When I talk about hydration, I am talking about water. Not sports drinks or any other kind of beverage. Just good old H2O.
3. Choose Healthy Food.
Fortunately, we were well-fed at the ISPAD conference, but not every conference has great food.
Sometimes the food options may not be great, or other times they may be so great that we overeat.
Follow the healthy eating plate guidelines and try to make 50% of your plate fresh fruits and vegetables. (We should be doing this when we aren’t at conferences!)
Below is the Harvard Healthy Eating Plate. If the conference itself isn’t supplying many healthy, balanced food options to fuel you, consider bringing your own meals and snacks:
4. Sleep Well.
Conferences can be demanding. Often, they begin early in the mornings and then involve evening networking events. These are great, but again, long days plus frequent exchanges of high, positive energy can leave us feeling fatigued.
During the event, aim to retire each evening as early as you can, and allow time to chill out before sleep. Do something restorative that is unrelated to the subject of your conference – soak in a bath, do some slow yoga, or create a mini relaxing meditation practice before bed.
When you are back home, get your sleep back on track as quickly as possible.
Just like hydration, good sleep supports so many bodily functions. It’s vital for both performance AND recovery, so go the extra mile to be your sleep cycle’s caretaker both during and after a demanding event.
5. Move Your Body.
Go for a walk between sessions, schedule time for exercise.. move!

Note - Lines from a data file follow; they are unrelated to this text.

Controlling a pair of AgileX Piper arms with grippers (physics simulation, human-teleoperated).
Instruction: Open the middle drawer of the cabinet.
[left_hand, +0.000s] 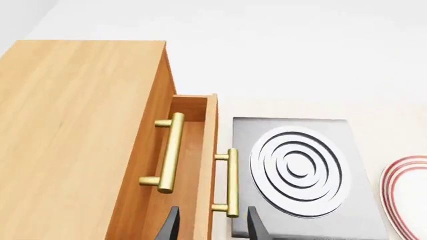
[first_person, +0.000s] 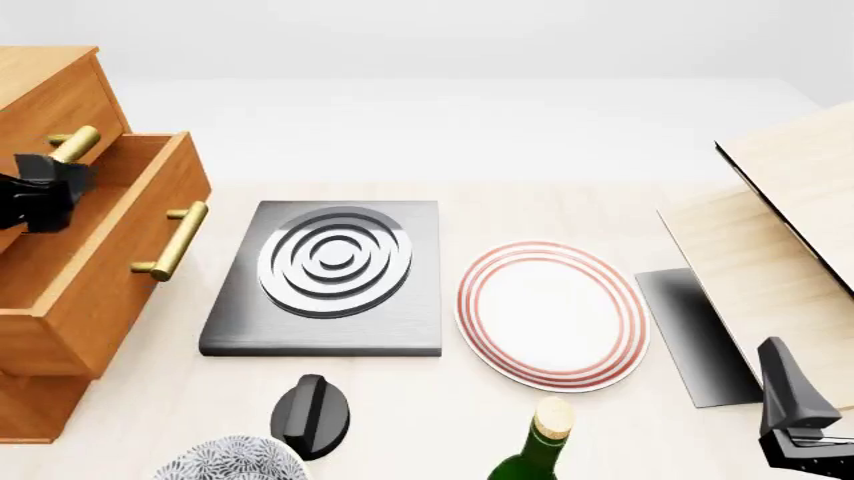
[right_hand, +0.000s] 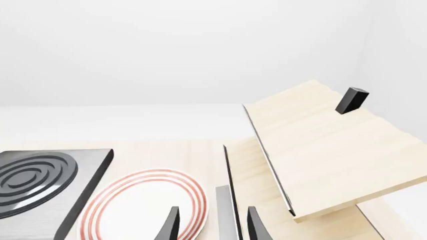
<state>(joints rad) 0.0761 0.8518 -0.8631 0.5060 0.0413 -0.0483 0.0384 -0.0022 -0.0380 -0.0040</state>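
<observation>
**Middle drawer stands pulled out; left end effector spread beside its handle**

Left end effector (left_hand: 212, 227): fingers spread, gripping nothing. In the left wrist view the two dark fingertips straddle the lower end of the gold bar handle (left_hand: 231, 182) of the middle drawer (left_hand: 200, 165), no contact visible. In the front view the left end effector (first_person: 40, 190) hangs above the open drawer box, close to the cabinet face.

The middle drawer (first_person: 100, 270) projects well forward of the cabinet (first_person: 47, 95), its empty interior showing, handle (first_person: 171, 241) facing the stove plate. Judgement: the opening looks largely done; the spread fingers fit either a release or readiness to re-grip for more pull.

The top drawer's handle (left_hand: 169, 152) sits against the closed front above. Lowest drawer: not clearly seen.

Right end effector (right_hand: 212, 225): fingers apart, holding nothing, idle low at the right edge of the front view (first_person: 801, 420), well apart from the cabinet and not needed for a one-handed pull.

Outward on the tabletop (first_person: 534, 170): grey stove plate (first_person: 327, 275) just beside the drawer front, red-ringed plate (first_person: 554, 312), black knob-like object (first_person: 311, 415), green bottle (first_person: 534, 450), patterned bowl (first_person: 227, 460), pale boards (first_person: 787, 220) tilted at right.
</observation>
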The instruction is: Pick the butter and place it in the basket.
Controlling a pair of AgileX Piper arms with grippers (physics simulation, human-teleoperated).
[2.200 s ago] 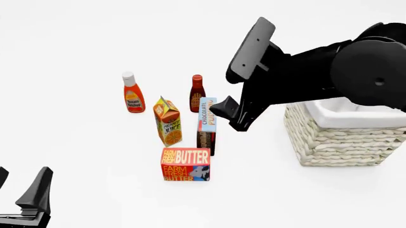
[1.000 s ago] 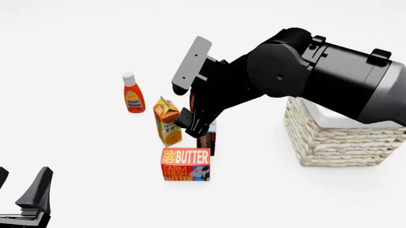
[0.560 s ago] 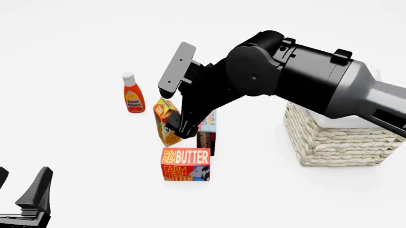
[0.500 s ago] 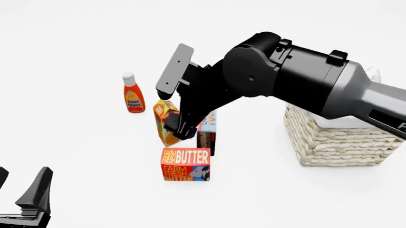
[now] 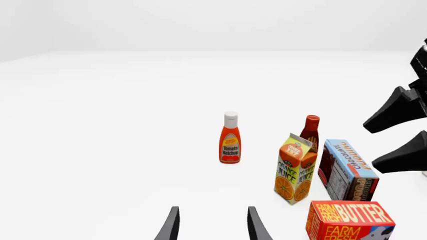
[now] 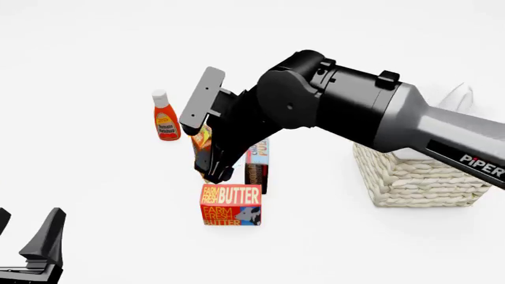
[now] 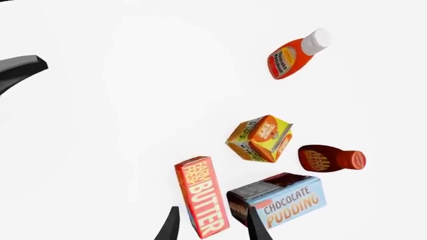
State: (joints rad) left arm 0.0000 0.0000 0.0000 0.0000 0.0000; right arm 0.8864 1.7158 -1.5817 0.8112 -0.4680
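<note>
**Butter sitting on the table under the right gripper**

The butter (image 6: 230,205) is standing upright on the white table (image 6: 94,195), nearest the arms' edge in a cluster of groceries, with nothing gripping it. Just behind it the chocolate pudding box (image 6: 257,161) and the orange juice carton (image 6: 203,139) are standing, partly hidden by the right arm. The right gripper (image 6: 213,168) is hovering just above and behind the butter, its fingers parted and holding nothing; in the right wrist view the butter (image 7: 201,196) is lying between the two fingertips. The basket (image 6: 422,177) is sitting well apart, toward the table's right edge. The left gripper (image 6: 28,245) is resting near the front-left corner, fingers spread and empty. A ketchup bottle (image 6: 165,116) is standing farther back on the left.
</note>
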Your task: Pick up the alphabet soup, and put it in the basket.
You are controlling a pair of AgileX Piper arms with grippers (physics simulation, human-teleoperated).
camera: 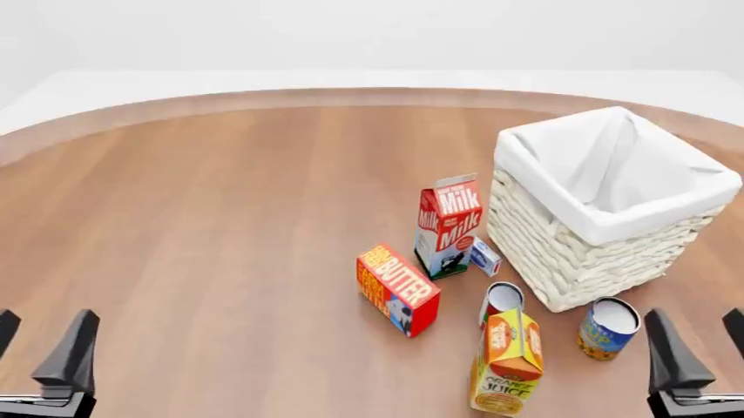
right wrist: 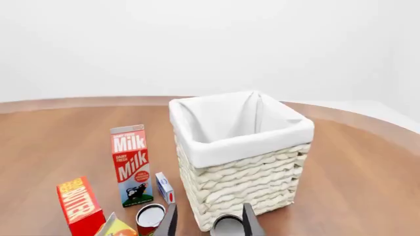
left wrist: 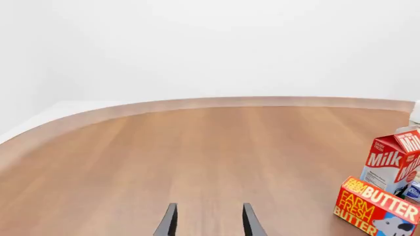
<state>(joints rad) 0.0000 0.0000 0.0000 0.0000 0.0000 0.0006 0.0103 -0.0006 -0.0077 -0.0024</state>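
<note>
Nearest, the right gripper (camera: 695, 355) is seen with fingers apart and nothing between them, and the alphabet soup (camera: 608, 328) stands upright just ahead and slightly inward of it, touching the basket (camera: 546, 235) behind. Far across the table, the left gripper (camera: 44, 348), likewise parted and unloaded, is judged the poorer choice.

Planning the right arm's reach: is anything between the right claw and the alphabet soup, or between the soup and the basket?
Nothing visible blocks either. The alphabet soup stands just ahead of the open right claw, close beside the basket. The orange juice carton stands off to its left.
</note>
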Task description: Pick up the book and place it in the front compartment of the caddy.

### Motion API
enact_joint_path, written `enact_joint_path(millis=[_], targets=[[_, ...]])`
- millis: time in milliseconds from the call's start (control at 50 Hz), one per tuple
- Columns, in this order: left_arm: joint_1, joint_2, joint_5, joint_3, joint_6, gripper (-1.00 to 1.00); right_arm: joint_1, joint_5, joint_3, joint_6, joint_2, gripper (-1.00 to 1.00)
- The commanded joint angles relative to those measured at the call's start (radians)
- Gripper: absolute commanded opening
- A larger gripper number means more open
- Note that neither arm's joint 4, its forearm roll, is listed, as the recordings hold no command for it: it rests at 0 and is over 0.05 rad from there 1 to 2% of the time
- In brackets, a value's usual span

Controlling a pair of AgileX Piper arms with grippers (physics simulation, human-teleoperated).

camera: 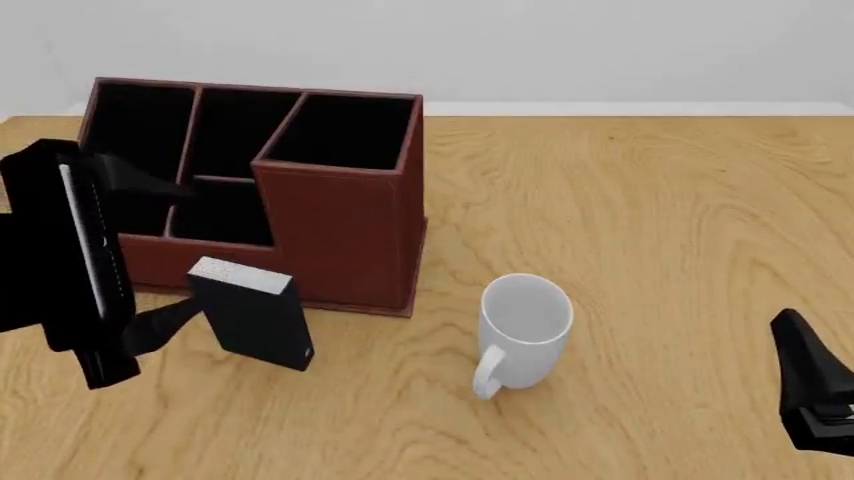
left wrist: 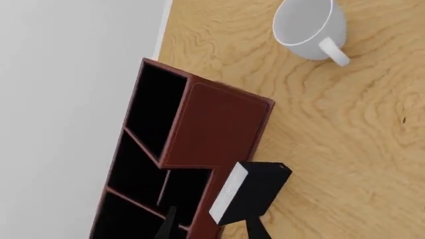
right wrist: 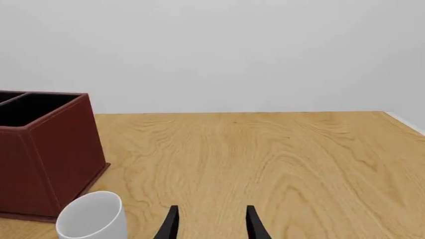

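Observation:
The black book (camera: 256,318) with a grey-white page edge stands tilted on the table just in front of the reddish-brown caddy (camera: 344,235), outside its low front compartment. My left gripper (camera: 187,248) is open and straddles the caddy's front wall. One finger is over the front compartment and the other finger (camera: 167,322) touches the book's side. In the left wrist view the book (left wrist: 256,191) sits by one fingertip (left wrist: 256,230), next to the caddy (left wrist: 222,124). My right gripper (camera: 807,385) is open and empty at the near right, seen also in the right wrist view (right wrist: 211,225).
A white mug (camera: 525,322) stands upright to the right of the caddy, handle toward the near side; it also shows in the left wrist view (left wrist: 309,25) and the right wrist view (right wrist: 93,218). The wooden table (camera: 641,200) ends just behind the caddy.

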Motion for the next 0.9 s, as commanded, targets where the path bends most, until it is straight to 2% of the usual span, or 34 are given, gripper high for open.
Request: enact_joint_path(millis=[20, 120, 260, 600, 900], targets=[[-0.005, 0.008, 0.052, -0.011, 0.107, 1.0, 0.0, -0.001, 0.0, 0.0, 0.001, 1.0], [0.033, 0.041, 0.034, 0.004, 0.173, 1.0, 0.0, -0.001, 0.0, 0.0, 0.0, 1.0], [0.037, 0.077, 0.04, -0.019, 0.211, 1.0, 0.0, -0.002, 0.0, 0.0, 0.001, 1.0], [0.055, 0.153, 0.024, -0.02, 0.259, 1.0, 0.0, -0.001, 0.0, 0.0, 0.001, 1.0], [0.037, 0.194, 0.006, -0.011, 0.269, 1.0, 0.0, -0.001, 0.0, 0.0, 0.001, 1.0]])
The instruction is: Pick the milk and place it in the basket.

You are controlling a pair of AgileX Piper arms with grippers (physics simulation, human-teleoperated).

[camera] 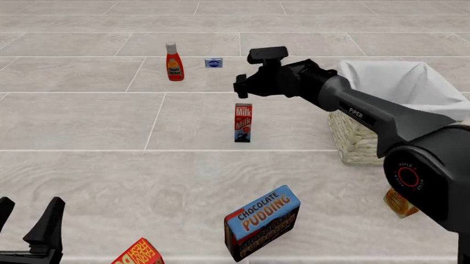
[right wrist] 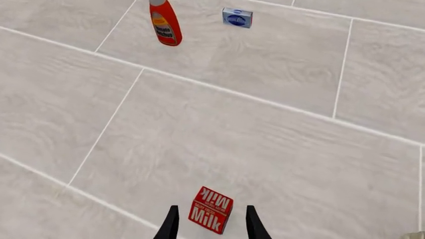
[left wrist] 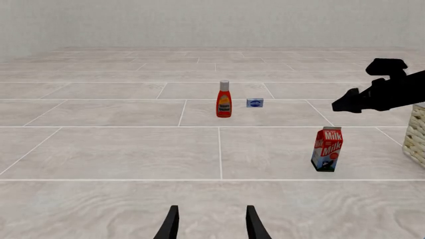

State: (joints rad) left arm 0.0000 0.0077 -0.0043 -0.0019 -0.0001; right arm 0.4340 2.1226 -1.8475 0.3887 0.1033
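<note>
- Right gripper (right wrist: pixel 211 225) points steeply down above the upright milk (camera: pixel 243 122), fingers apart, empty.
- Left gripper (left wrist: pixel 212 225) sits low, level, fingers apart, empty.

**Surfaces and finishes**

The table (camera: pixel 88 121) is showing matt pale stone-like tiles. The milk (camera: pixel 243 122) is looking like printed paper carton, the basket (camera: pixel 356 140) like rough woven wicker with white cloth (camera: pixel 400 82) lining, the right arm (camera: pixel 367 115) matt black.
</note>
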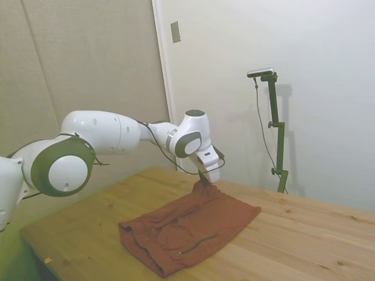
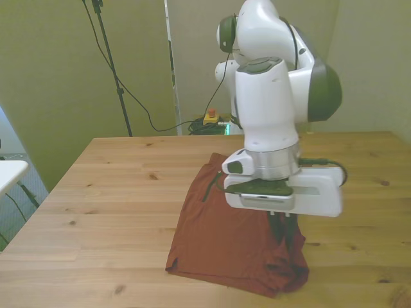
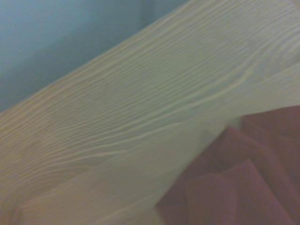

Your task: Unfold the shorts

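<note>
Wooden table [image 1: 304,234] — rust shorts [image 1: 187,231] pinched by claw [image 1: 203,183]

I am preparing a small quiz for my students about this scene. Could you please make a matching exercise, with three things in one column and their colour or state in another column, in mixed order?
Column one:
1. shorts
2. table
3. gripper

Column two:
A. pale wood, bare grain showing
B. white, down at one edge of the cloth, which rises to it
C. rust brown, lying mostly flat with a dark zipper slit

Pairs: 1-C, 2-A, 3-B
</note>
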`<state>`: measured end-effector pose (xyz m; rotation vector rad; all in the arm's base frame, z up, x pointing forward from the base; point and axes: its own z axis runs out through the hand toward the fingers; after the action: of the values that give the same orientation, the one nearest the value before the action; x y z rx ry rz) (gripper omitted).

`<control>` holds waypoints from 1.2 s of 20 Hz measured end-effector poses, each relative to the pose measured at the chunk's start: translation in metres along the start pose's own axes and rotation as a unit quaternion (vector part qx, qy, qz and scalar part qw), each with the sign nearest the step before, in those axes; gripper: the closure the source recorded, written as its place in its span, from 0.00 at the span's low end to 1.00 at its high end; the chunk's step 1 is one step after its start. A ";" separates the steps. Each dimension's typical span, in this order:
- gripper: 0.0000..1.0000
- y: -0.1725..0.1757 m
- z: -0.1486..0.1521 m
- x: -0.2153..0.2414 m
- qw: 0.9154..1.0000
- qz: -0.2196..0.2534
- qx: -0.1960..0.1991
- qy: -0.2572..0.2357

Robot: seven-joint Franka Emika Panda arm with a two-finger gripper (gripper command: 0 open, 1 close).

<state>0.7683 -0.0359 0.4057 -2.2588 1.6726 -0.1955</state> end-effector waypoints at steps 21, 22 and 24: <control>0.00 -0.058 0.061 -0.097 0.994 -0.093 -0.003 -0.052; 0.00 -0.057 0.062 -0.097 0.994 -0.094 -0.007 -0.046; 0.00 -0.055 0.066 -0.095 0.995 -0.095 -0.017 -0.031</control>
<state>0.8093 0.0799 0.3700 -2.4233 1.4404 -0.1411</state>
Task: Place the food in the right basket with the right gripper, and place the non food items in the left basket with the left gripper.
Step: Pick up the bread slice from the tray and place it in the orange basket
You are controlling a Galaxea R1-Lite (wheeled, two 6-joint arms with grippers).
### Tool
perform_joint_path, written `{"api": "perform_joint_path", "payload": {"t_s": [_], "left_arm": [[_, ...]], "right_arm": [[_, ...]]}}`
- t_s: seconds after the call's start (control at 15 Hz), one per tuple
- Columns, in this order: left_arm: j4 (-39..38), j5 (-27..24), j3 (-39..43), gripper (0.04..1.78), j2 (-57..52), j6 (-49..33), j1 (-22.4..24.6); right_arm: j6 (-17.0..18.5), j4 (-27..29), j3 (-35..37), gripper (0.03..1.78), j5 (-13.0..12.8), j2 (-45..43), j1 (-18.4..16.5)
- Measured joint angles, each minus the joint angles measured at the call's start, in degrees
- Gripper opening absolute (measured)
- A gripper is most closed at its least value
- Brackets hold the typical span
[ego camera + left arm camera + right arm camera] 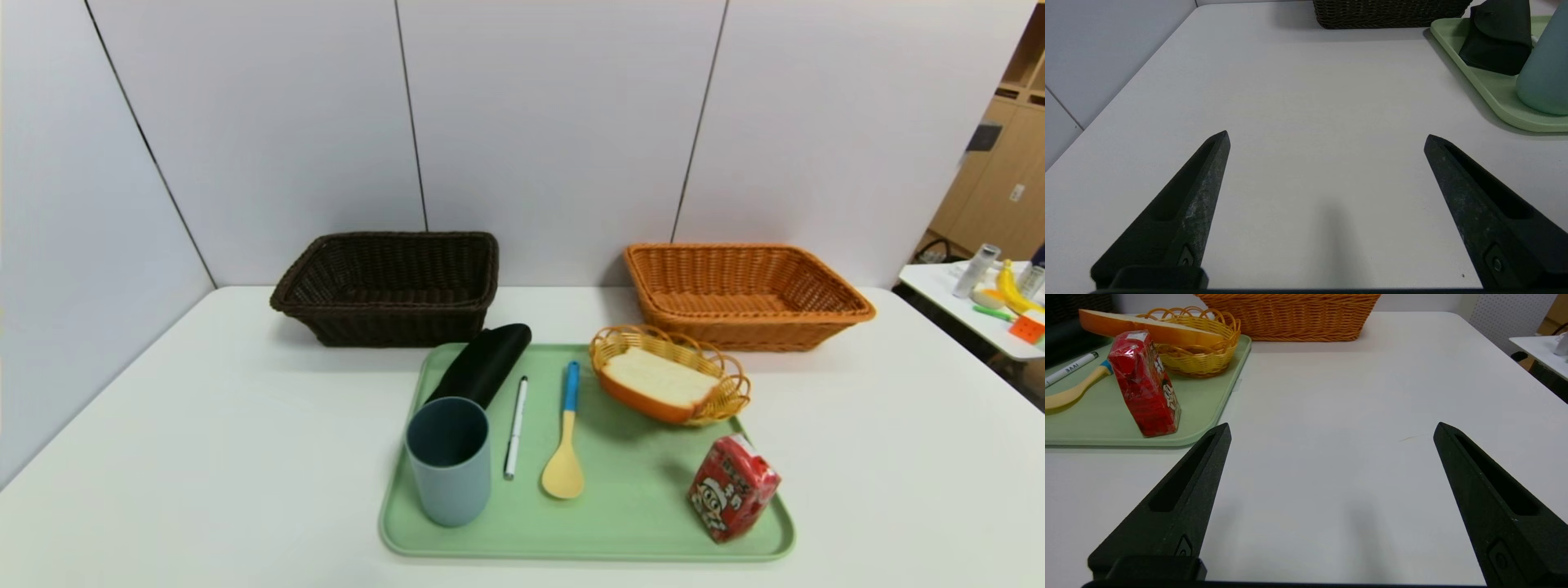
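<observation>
On a green tray lie a grey-blue cup, a black oblong case, a white pen, a yellow spoon with a blue handle and a red drink carton. A slice of bread lies in a small yellow oval basket. The dark brown left basket and the orange-tan right basket stand behind the tray, both empty. My left gripper is open over bare table left of the tray. My right gripper is open over bare table right of the tray. Neither shows in the head view.
White wall panels close the back and left of the white table. A side table with small objects stands off the far right corner. The carton stands near the tray's right front corner.
</observation>
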Motion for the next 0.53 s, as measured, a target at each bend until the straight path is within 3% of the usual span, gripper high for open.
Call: {"api": "perform_joint_path", "payload": {"t_s": [0.4, 0.53], "left_arm": [[-0.28, 0.18, -0.18, 1.69, 0.00, 0.44, 0.00], [0.00, -0.34, -3.50, 1.69, 0.21, 0.96, 0.00]], "right_arm": [[-3.58, -0.04, 0.07, 1.71, 1.04, 0.00, 0.00], [-3.33, -0.49, -2.21, 1.71, 1.82, 0.05, 0.00]]}}
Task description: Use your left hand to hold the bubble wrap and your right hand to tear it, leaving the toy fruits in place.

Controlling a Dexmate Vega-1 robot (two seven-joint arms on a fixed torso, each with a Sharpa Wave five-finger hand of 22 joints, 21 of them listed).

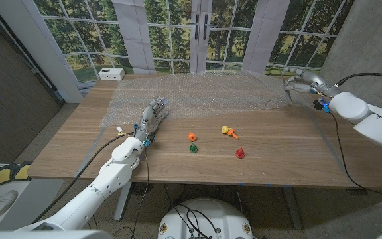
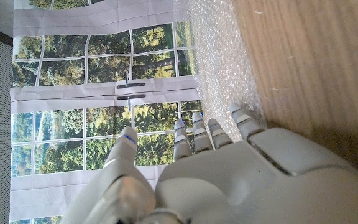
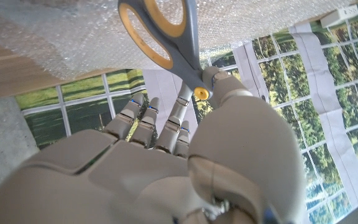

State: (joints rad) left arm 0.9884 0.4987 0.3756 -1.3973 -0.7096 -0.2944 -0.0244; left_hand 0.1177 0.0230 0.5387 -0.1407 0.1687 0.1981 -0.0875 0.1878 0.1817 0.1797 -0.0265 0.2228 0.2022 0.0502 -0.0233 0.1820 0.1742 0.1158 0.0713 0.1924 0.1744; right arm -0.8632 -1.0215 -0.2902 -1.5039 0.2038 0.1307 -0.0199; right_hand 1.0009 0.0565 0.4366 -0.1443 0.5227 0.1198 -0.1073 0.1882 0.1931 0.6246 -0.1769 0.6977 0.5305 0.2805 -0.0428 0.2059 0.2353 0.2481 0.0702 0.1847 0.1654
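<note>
Clear bubble wrap lies spread across the far half of the wooden worktop, reaching from the left side to the far right corner. My left robot hand rests on the near left edge of the sheet, fingers stretched out and a little apart; in its wrist view the fingertips lie on the bubbled plastic and nothing is gripped. My right robot hand is at the far right corner, at the edge of the wrap. Its wrist view shows scissors with grey and yellow handles pinched between thumb and fingers, the handles reaching toward the wrap above.

Nearer to me on bare wood, apart from the sheet, I see four small toy fruits: an orange one, a green one, a yellow and orange one and a red one. A white box sits at the far left corner.
</note>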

Depending on the conference, chances are that you’ll be in a seated position for long periods. This itself can lead to physical fatigue, as well as body aches, low mood and stagnant energy.
See if you can incorporate some quick stretches whenever you find yourself with the freedom to do so. Stand up whenever possible. Whenever you can, go for a brisk walk. If your schedule is jam-packed, commit to some movement before the day begins or when it ends (or both!) to keep your energy moving and your mood elevated.
Enjoy Your Conference!
Conferences and summits can be such exciting, fulfilling experiences. The sharing of knowledge and wisdom when people come together and unite around a particular subject is very special.
With some conscious commitment and perhaps a little planning, you can get the most out of your event.